__Exercise aim__
Your output should be the exact lines from the start of the data through the line containing "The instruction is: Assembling", with no pictures.

====== Entries supplied

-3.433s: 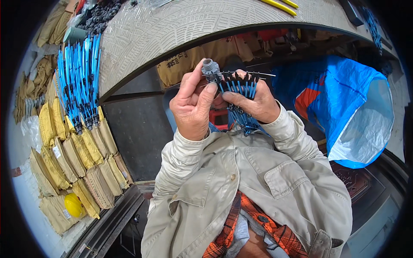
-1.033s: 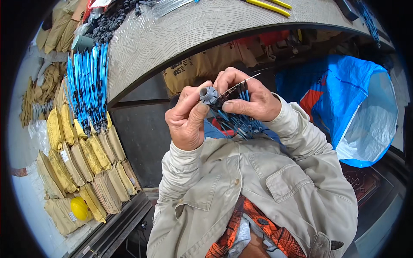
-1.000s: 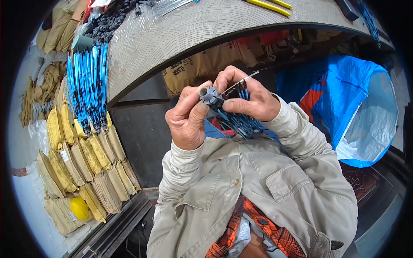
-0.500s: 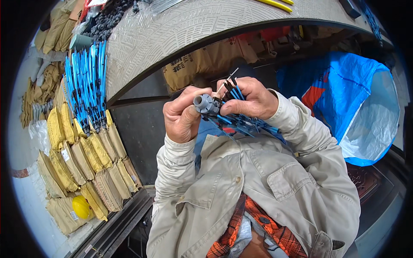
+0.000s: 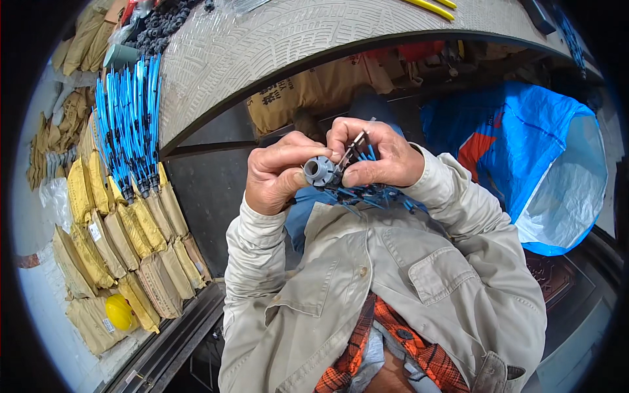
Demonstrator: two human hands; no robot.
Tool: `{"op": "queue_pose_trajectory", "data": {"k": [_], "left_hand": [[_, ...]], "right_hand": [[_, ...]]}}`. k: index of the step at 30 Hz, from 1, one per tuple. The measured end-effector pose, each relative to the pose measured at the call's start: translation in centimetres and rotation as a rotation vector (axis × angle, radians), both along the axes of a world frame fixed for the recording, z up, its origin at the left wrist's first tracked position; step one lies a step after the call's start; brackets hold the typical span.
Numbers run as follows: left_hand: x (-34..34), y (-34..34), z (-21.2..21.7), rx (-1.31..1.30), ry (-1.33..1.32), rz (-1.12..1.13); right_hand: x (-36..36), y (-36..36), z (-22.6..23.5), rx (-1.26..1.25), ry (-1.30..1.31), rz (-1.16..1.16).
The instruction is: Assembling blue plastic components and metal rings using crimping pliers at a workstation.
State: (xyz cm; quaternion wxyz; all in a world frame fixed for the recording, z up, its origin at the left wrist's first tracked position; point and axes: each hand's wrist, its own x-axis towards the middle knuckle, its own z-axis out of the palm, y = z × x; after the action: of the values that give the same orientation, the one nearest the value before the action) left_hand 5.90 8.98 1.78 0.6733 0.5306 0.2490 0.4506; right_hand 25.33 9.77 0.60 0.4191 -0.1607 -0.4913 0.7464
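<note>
In front of my chest, both hands are closed around a grey, hollow fitting [image 5: 319, 171] with a notched rim, its open end facing up. My left hand [image 5: 278, 171] grips its left side, the thumb against the wall and the index finger reaching over the top. My right hand [image 5: 385, 154] is closed on a bunch of thin blue strands with black parts [image 5: 375, 195], which fans out below the fitting. Slim dark and pale strips [image 5: 354, 149] stick up between the right thumb and fingers. How strands and fitting join is hidden by my fingers.
A patterned grey table [image 5: 262, 59] curves across ahead, bearing dark grey fittings [image 5: 167, 29] and yellow strips [image 5: 429, 8]. To the left, blue strand bundles [image 5: 131, 124] lie beside rows of brown packages [image 5: 124, 242] and a yellow domed object [image 5: 120, 312]. A blue sack [image 5: 524, 137] gapes open at right.
The grey fitting has shifted slightly right and its opening faces up more. My left fingers have moved in closer to the right hand. The strips in my right hand have changed angle.
</note>
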Motion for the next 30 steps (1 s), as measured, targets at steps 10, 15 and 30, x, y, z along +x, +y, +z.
{"op": "queue_pose_trajectory", "data": {"k": [10,15,30], "left_hand": [[0.9,3.7,0.5,0.348,-0.055,-0.262],[1.4,3.9,2.3,0.5,0.097,-0.324],[5.8,-0.8,2.0,0.051,0.318,0.451]], "right_hand": [[1.2,1.3,-0.3,-0.118,-0.051,0.338],[1.7,0.5,1.3,0.097,-0.045,0.307],[0.0,-0.9,0.3,0.279,-0.307,-0.675]]}}
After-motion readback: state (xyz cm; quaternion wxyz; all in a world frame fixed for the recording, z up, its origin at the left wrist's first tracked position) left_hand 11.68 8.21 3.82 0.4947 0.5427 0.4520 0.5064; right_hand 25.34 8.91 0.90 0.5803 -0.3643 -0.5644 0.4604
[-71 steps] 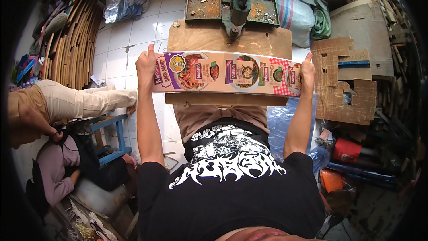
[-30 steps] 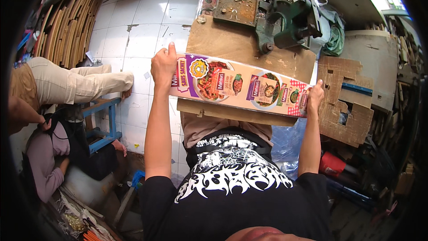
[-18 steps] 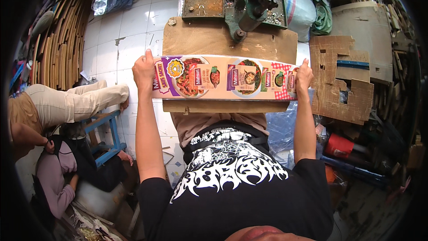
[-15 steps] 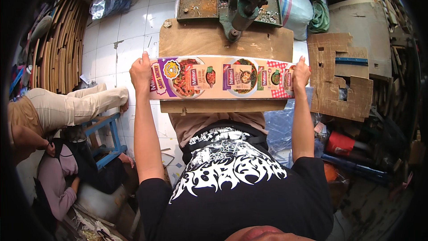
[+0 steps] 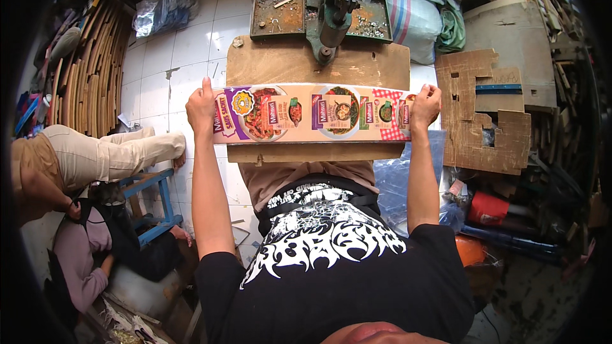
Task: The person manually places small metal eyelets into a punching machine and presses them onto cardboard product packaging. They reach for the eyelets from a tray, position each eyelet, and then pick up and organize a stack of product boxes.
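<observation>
A long printed panel point(image 5: 303, 130), with pictures of food bowls on a peach ground, spans the space between my hands. My left hand point(image 5: 201, 107) is closed around its left end, thumb pointing up. At the opposite end, my right hand point(image 5: 425, 107) grips the panel with curled fingers. The panel lies across a wooden board point(image 5: 306, 64) that forms the bench top and shows beyond and in front of it. Past the panel stands a dark green hand press point(image 5: 330, 28), its foot over the board.
Divided metal trays point(image 5: 280, 16) with small metal bits flank the press. Cut cardboard point(image 5: 475, 118) and a stuffed woven sack point(image 5: 411, 19) are on the right. Stacked wooden strips point(image 5: 92, 67) stand at left, near a blue-framed stool point(image 5: 153, 200) and two other people.
The panel's right end has come slightly left with my right hand, whose fingers are now curled more. My left hand has barely moved. The whole view has shifted a little.
</observation>
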`<state>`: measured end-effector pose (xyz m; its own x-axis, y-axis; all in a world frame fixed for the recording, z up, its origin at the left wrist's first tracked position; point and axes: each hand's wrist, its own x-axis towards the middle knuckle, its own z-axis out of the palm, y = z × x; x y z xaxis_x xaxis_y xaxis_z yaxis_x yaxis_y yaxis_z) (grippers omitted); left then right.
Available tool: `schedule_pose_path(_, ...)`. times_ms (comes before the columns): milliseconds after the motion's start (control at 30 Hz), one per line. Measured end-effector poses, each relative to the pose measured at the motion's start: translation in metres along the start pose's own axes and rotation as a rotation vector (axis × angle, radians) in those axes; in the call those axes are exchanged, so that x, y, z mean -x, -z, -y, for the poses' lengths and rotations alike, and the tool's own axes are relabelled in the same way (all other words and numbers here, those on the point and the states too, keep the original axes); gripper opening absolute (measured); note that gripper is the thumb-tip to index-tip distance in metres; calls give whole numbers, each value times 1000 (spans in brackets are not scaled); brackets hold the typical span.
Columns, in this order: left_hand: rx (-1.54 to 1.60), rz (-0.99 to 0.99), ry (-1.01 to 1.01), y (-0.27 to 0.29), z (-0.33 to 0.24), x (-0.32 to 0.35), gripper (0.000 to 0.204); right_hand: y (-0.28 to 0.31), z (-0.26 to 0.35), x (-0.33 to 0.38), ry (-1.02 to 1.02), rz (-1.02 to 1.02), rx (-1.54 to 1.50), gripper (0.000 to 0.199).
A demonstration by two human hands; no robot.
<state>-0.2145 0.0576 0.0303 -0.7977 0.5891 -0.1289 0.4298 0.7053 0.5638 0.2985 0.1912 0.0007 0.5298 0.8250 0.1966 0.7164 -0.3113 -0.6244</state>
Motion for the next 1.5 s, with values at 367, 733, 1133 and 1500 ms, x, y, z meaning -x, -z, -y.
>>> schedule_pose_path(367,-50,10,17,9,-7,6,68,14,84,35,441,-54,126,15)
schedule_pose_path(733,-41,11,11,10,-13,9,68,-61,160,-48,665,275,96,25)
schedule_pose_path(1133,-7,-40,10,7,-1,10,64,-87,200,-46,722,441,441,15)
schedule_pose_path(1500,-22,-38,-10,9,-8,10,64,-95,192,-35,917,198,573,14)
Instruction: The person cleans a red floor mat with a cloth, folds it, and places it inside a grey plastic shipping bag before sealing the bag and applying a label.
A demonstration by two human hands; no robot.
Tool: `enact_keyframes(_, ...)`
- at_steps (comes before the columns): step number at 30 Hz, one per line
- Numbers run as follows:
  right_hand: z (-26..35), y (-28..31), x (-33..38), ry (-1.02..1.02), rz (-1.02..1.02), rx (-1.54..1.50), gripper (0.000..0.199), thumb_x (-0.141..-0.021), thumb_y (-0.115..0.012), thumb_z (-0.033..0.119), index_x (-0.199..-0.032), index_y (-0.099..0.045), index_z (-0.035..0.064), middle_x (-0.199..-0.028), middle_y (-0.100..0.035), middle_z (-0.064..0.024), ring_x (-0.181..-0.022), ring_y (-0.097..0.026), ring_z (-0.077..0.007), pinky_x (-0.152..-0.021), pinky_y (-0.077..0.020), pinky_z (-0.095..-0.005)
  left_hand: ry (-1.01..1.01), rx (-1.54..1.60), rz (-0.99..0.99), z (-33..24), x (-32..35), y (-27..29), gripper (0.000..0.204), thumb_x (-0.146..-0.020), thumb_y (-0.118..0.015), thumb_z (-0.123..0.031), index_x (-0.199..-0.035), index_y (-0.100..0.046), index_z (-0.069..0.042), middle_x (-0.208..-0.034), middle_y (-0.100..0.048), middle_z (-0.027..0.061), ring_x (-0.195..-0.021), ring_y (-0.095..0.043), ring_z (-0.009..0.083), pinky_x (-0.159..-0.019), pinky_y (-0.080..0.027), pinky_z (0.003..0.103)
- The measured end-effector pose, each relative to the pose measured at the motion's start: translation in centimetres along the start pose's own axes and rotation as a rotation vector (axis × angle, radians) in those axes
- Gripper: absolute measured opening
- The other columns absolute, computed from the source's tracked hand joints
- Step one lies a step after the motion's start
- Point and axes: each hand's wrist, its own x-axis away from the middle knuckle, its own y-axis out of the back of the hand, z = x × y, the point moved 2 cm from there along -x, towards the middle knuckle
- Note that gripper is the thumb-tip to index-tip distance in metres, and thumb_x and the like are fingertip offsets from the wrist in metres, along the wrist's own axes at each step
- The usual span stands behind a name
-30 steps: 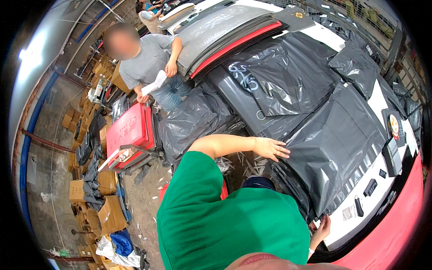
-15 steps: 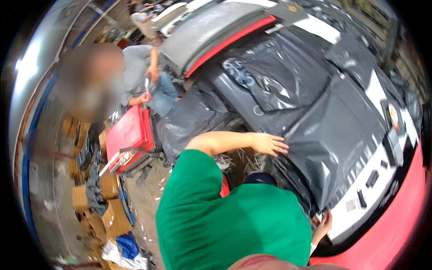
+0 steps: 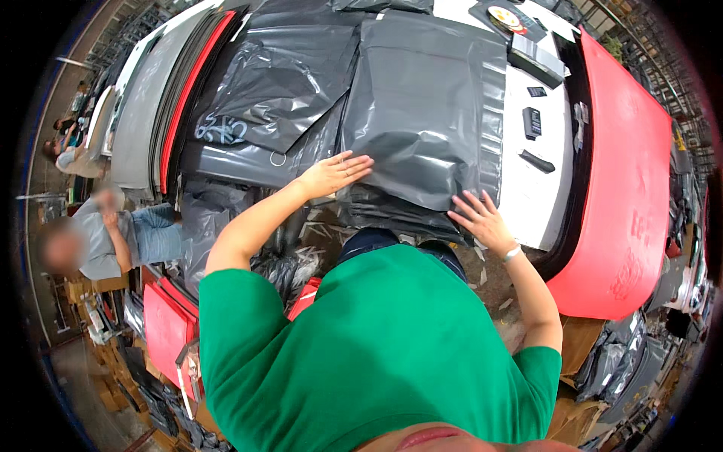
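With right hand [image 3: 486,223], spreads fingers at the near right corner; with left hand [image 3: 335,175], rests fingers, slightly apart, on the near left part of a black bag [image 3: 422,102] (lying flat, just left of a white surface [image 3: 521,202]).

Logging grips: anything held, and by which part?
No hold shows: the left hand is open at the edge of the black bag; the right hand, fingers spread, at its corner.

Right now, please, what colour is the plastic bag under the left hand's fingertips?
The bag is glossy dark grey, nearly black, clearest in the head view.
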Motion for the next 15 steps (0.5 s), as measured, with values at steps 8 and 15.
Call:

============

__Response to the exercise__
-3.433s: 
-1.033s: 
-1.000s: 
-0.500s: 
+0.000s: 
Demonstrator: two human hands; no robot.
Tool: `{"op": "queue_pose_trajectory", "data": {"k": [_], "left_hand": [[_, ...]], "right_hand": [[_, ...]]}}`. k: index of the step at 30 Hz, from 1, one per tuple. The measured end-effector pose, each relative to the pose measured at the call's start: translation in centimetres and rotation as a rotation vector (axis × angle, radians), both along the axes of a world frame fixed for the recording, z up, its origin at the left wrist's first tracked position; step one lies a step after the call's start; brackets hold the typical span.
Numbers run as follows: left_hand: x (-34..34), y (-34..34), z (-21.2..21.7), rx (-1.31..1.30), ry (-1.33..1.32), rz (-1.12..1.13); right_hand: x (-36..36), y (-36..36), z (-22.6..23.5), rx (-1.26..1.25), ry (-1.30..1.31), rz (-1.16..1.16).
The instruction is: Assembling blue plastic components and metal rings using crimping pliers at a workstation.

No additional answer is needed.